Take every line from the records below that includes the word "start".

| Working data |

+++++

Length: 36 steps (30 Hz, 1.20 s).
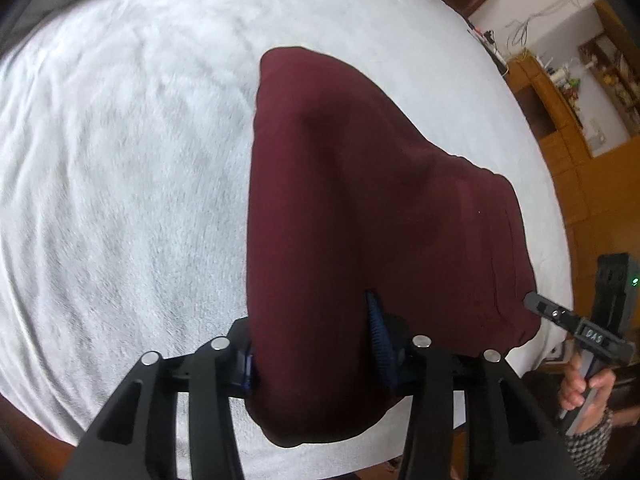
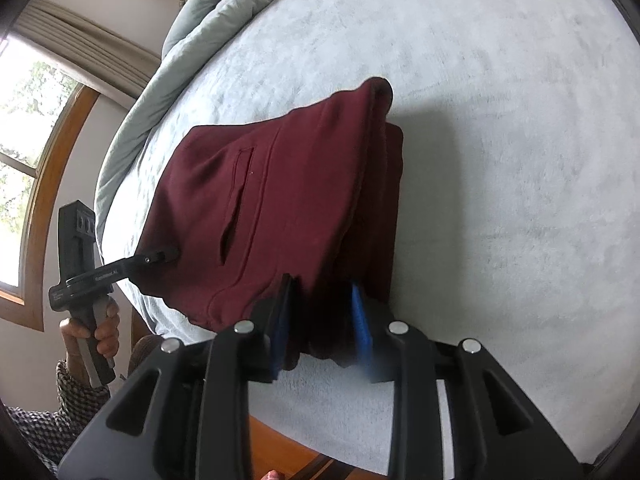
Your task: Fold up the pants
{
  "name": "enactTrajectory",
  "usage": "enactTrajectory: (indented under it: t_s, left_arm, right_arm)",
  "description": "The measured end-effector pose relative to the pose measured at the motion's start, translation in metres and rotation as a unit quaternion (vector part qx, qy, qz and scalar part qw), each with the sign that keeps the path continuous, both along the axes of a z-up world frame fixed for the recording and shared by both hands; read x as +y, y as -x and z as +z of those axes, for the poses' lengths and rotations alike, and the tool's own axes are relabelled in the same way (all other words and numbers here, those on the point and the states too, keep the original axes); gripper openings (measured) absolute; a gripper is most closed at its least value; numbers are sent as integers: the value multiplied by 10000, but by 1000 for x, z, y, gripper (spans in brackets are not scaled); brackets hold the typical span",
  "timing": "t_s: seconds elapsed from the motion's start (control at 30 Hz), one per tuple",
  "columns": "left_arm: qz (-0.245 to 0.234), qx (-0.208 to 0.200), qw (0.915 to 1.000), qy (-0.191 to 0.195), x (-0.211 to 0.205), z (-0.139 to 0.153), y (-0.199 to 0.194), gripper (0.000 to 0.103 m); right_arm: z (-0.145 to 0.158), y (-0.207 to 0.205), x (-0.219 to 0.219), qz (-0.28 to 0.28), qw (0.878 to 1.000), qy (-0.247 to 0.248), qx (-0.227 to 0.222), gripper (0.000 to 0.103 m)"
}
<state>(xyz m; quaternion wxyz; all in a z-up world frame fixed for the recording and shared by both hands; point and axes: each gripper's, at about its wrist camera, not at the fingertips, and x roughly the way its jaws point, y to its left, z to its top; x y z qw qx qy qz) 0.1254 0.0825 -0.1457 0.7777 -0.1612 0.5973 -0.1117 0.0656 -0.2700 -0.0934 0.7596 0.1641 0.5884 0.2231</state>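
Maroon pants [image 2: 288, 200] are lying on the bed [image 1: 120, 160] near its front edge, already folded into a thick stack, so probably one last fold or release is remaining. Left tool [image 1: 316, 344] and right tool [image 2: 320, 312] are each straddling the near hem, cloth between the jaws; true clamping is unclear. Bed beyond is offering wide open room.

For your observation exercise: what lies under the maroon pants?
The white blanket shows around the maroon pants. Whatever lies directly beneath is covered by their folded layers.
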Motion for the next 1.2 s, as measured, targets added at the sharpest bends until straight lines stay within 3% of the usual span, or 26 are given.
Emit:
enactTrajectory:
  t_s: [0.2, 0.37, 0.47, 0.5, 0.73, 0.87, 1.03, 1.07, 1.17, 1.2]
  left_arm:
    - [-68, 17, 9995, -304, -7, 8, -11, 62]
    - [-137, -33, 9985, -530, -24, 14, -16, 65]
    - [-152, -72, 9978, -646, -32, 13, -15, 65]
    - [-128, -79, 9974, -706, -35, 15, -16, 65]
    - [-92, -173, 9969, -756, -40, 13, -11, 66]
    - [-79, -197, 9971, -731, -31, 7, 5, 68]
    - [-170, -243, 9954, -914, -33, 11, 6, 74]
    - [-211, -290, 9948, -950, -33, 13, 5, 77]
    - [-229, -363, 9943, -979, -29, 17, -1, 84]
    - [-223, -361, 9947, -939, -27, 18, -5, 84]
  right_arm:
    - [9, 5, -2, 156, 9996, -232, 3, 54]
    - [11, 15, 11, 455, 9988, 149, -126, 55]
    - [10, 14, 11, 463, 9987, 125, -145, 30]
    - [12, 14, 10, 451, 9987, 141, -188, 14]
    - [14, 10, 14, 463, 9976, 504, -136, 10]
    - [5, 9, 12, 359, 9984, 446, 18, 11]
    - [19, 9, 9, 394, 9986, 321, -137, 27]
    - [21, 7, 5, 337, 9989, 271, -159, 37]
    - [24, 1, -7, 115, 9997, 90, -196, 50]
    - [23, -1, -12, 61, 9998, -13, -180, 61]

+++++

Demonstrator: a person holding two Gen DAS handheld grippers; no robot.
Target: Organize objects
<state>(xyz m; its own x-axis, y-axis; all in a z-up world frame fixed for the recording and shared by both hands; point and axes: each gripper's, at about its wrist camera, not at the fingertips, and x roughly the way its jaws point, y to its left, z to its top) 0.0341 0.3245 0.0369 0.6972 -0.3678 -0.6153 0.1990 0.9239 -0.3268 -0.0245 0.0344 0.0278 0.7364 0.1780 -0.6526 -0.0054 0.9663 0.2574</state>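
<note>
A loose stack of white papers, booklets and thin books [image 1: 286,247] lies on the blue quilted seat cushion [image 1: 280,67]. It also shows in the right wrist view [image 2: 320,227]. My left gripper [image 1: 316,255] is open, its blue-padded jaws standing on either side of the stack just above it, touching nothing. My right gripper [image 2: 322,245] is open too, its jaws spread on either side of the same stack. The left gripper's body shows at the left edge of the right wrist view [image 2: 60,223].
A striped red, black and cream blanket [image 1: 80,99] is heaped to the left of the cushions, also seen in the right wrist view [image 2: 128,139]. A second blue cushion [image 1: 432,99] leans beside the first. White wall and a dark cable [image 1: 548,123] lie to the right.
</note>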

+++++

| Solution |
  "description": "The measured end-effector pose relative to the pose measured at the motion's start, translation in metres and rotation as a unit quaternion (vector part qx, qy, qz and scalar part qw), each with the sign that keeps the path continuous, both along the axes of a z-up world frame fixed for the recording and shared by both hands; read x as +y, y as -x and z as +z of those axes, for the poses' lengths and rotations alike, and the tool's own axes are relabelled in the same way (all other words and numbers here, those on the point and the states too, keep the original axes); gripper openings (measured) absolute; a gripper is most closed at its least value; numbers are sent as integers: the value multiplied by 10000, but by 1000 for x, z, y, gripper (spans in brackets are not scaled); brackets hold the typical span",
  "timing": "t_s: seconds elapsed from the motion's start (control at 30 Hz), one per tuple",

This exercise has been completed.